Hypno/add bias #5

hypnopump · 2023-12-14T12:21:32Z

Adds bias to attention.

Many tests fail for me (that's why i'm adding draft PR), especially the BTHD and longer sequence ones (my GPU is 12Gb) but manual pytorch tests seem to match.

It can be tested with :

# Check same output as torch

import torch as th
from flag_attn import flash_attention

# B, H, T, D = 2, 16, 8192, 128
B, H, T, D = 1, 1, 2048, 16


th.manual_seed(17)
th.cuda.manual_seed(17)
q = th.randn((B, H, T, D), dtype=th.float16, device="cuda:0").requires_grad_()
k = th.randn((B, H, T, D), dtype=th.float16, device="cuda:0").requires_grad_()
v = th.randn((B, H, T, D), dtype=th.float16, device="cuda:0").requires_grad_()
bias = th.randn((B, H, T, T), dtype=th.float16, device="cuda:0").requires_grad_()
go = th.randn((B, H, T, D), dtype=th.float16, device="cuda:0")
onobias = flash_attention(q, k, v, causal=False)
o_nobias = (q @ k.transpose(-1, -2) / q.shape[-1]**0.5).softmax(dim=-1) @ v
o_th_nobias = th.nn.functional.scaled_dot_product_attention(q, k, v)

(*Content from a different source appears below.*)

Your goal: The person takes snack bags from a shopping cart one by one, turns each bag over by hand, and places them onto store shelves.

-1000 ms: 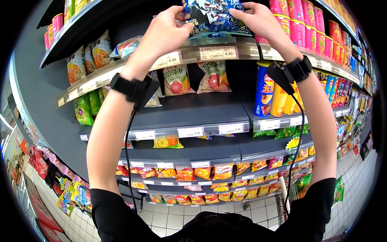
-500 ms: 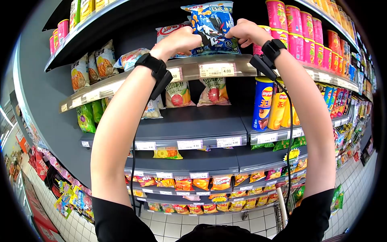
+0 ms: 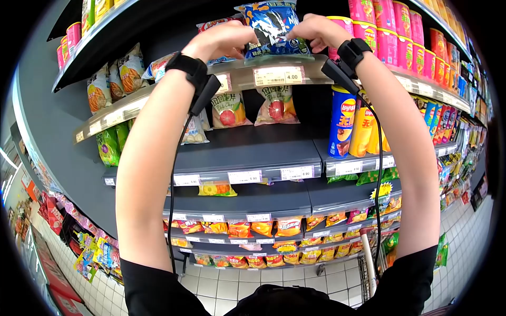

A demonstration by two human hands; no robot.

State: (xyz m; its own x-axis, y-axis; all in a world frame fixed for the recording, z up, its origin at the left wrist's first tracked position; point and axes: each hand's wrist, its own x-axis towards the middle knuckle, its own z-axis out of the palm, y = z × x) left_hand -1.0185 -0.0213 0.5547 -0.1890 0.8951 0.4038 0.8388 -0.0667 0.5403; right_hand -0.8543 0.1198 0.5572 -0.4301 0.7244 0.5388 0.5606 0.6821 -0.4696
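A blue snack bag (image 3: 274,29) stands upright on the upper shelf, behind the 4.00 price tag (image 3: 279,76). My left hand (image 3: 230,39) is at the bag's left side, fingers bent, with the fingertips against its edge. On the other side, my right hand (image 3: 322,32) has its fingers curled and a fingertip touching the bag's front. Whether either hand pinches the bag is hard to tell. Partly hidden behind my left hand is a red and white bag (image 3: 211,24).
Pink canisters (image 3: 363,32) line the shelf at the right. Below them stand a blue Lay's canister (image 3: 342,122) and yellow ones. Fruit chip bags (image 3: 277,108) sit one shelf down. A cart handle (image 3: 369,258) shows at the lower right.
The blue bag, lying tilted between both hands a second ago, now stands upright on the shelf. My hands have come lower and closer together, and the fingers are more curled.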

o = flash_attention(q, k, v, bias, causal=False)
o_ = (q @ k.transpose(-1, -2) / q.shape[-1]**0.5 + bias).softmax(dim=-1) @ v
o_th = th.nn.functional.scaled_dot_product_attention(q, k, v, attn_mask=bias)
assert (o - o_th).amax() < 1e-3

gq_th, gk_th, gv_th, gbias_th = th.autograd.grad(
    o_th, (q, k, v, bias), go
)

gq, gk, gv, gbias = th.autograd.grad(
    o, (q, k, v, bias), go
)
assert (gbias - gbias_th).amax() < 1e-3

src/flag_attn/testing/flash.py

tests/flag_attn/test_flash_attention.py

iclementine

Thanks for contribution.

But when I tested the commit I got some errors. Some were about shape of tensors and others were about conventions on taking tensor as branching condition. So make sure to pass the tests. We would setup CI soon.

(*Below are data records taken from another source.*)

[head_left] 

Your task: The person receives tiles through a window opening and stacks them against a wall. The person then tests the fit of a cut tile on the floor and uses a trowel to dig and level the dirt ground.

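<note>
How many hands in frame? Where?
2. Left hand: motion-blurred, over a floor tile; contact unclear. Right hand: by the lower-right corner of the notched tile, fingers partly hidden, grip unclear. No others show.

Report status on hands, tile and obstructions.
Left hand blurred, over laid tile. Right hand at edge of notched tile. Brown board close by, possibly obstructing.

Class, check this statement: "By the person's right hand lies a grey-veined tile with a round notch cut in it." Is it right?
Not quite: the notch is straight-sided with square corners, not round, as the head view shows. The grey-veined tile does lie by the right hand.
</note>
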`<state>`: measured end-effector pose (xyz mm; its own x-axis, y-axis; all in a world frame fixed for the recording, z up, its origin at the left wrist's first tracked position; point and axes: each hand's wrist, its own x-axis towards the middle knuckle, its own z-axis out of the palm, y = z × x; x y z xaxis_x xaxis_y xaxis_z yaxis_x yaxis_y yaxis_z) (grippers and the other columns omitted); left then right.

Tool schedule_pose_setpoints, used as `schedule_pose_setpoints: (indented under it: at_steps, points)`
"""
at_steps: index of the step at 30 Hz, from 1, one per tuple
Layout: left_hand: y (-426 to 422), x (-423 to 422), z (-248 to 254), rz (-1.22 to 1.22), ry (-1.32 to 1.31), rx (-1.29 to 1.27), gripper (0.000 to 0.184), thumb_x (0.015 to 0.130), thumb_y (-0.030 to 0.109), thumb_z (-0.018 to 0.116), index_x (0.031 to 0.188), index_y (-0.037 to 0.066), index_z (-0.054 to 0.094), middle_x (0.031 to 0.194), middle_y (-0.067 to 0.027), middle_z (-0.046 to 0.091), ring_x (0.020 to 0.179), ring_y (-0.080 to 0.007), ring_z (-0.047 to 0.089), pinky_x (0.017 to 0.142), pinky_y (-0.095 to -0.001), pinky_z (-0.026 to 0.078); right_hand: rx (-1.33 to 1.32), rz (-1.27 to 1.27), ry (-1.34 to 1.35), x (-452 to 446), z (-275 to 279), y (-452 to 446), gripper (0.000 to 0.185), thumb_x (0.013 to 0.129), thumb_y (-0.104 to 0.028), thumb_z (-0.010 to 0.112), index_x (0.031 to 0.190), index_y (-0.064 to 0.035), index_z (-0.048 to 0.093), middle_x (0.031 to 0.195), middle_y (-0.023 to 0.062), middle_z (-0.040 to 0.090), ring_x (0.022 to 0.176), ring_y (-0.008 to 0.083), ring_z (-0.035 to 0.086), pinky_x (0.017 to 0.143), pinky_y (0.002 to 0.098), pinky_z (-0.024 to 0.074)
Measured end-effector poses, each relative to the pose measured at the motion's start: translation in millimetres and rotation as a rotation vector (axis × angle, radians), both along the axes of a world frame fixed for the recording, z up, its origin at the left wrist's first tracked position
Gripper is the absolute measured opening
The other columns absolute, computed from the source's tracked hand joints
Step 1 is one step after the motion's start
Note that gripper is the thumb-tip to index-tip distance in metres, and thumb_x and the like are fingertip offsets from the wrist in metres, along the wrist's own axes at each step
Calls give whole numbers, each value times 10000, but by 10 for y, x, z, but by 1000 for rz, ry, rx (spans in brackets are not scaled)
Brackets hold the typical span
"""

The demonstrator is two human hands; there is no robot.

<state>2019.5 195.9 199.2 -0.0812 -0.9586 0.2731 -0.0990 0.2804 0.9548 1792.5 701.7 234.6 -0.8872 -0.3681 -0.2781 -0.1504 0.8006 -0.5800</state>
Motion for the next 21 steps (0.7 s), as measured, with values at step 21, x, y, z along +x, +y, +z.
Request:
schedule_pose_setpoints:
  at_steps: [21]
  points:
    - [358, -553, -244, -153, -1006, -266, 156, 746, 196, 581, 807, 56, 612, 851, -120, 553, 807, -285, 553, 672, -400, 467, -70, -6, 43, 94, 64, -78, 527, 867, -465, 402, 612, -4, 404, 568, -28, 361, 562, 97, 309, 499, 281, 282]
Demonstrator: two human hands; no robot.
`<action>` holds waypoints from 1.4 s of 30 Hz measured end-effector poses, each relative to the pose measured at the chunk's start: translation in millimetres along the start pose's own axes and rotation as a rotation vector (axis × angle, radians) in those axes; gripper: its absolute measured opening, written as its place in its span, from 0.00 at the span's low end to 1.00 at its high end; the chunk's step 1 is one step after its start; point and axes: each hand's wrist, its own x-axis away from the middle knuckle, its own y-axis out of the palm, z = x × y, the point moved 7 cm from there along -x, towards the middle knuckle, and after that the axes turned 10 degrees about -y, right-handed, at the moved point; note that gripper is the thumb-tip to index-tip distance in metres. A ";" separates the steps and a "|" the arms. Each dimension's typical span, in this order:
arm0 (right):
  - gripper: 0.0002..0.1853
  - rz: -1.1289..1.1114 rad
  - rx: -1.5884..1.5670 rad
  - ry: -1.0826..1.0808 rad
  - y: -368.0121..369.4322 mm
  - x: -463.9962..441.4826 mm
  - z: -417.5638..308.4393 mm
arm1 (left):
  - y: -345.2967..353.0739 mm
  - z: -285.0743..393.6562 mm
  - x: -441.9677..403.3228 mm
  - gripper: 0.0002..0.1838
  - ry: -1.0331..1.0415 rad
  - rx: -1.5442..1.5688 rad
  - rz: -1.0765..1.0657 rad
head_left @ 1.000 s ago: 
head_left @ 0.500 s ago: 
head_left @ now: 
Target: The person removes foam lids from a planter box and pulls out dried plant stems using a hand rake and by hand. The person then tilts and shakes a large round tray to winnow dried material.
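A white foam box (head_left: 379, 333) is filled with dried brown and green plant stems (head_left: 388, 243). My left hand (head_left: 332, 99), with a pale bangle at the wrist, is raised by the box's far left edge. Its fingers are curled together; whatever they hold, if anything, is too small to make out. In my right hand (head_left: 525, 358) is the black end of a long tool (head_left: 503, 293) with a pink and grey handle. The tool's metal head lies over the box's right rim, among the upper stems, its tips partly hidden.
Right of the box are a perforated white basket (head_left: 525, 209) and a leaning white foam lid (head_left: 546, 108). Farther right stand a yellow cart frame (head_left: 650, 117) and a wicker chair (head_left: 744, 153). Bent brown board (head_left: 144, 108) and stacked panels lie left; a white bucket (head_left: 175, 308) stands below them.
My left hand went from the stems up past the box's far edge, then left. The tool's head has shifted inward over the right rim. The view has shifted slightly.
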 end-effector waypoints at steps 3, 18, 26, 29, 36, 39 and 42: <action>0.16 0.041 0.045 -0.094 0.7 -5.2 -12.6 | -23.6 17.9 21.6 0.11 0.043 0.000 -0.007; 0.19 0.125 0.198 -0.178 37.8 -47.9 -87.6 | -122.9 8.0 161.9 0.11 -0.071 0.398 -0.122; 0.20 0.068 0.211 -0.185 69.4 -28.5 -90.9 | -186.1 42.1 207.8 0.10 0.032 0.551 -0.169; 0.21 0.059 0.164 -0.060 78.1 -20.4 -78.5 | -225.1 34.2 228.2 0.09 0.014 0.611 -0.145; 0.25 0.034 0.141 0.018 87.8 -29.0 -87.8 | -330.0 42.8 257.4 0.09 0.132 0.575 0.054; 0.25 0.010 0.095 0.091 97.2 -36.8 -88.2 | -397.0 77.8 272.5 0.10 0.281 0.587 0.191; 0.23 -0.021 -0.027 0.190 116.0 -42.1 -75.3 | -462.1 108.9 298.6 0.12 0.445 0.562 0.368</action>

Also, I have a concern about the shape of the bias. Since bias and the gradient of bias both have a shape broadcastable to (B, T, Tq, Tk), the memory footprint and traffic is square to the sequence length. While flash attention's design is to avoid a memory footprint & traffic that is square to the sequence length. Several test cases causes OOM even with 40GB memory.

So I suggest adding a new kernel.

hypnopump · 2023-12-18T08:54:58Z

Sorry for the additional burden; all tests are green now (at least on my 2060 with 12gbs).

With respect to the new kernel and O(N^2) of bias: the main improvement of flash attention is not only the reduced memory consumption, which was already proposed in 2021 but the acceleration due to the hardware-aware memory transfer limitation. In this sense, it is beneficial to use flash attention even if a bias is used, purely for speed.

Also the bias addition is a feature of flashv1 from Tri Dao's repo

iclementine · 2023-12-18T10:24:52Z

Yes. I see the point of speeding up with flash attention. If bias is already in (B, H, T, T), the memory is already taken, , and gradient of bias requires the same amount of memory as bias. So flash attention does not add extra memory consumptions because of bias.

I tested the new commit, most of the test cases has passed. But I got nan in some cases (on A100, 40GB).

        if use_bias:
>           assert gbias_triton_max_diff < 2 * gbias_torch_max_diff + 1e-5
E           assert nan < ((2 * 0.5625) + 1e-05)

test_flash_attention.py:153: AssertionError
============================================ short test summary info ============================================
FAILED test_flash_attention.py::test_attention_fwd_bwd[BHTD-dtype1-True-True-2-4-512-128-100-1.0-0] - assert nan < ((2 * 0.078125) + 1e-05)
FAILED test_flash_attention.py::test_attention_fwd_bwd[BHTD-dtype1-True-True-2-4-512-128-100-2.0-0] - assert nan < ((2 * 0.5625) + 1e-05)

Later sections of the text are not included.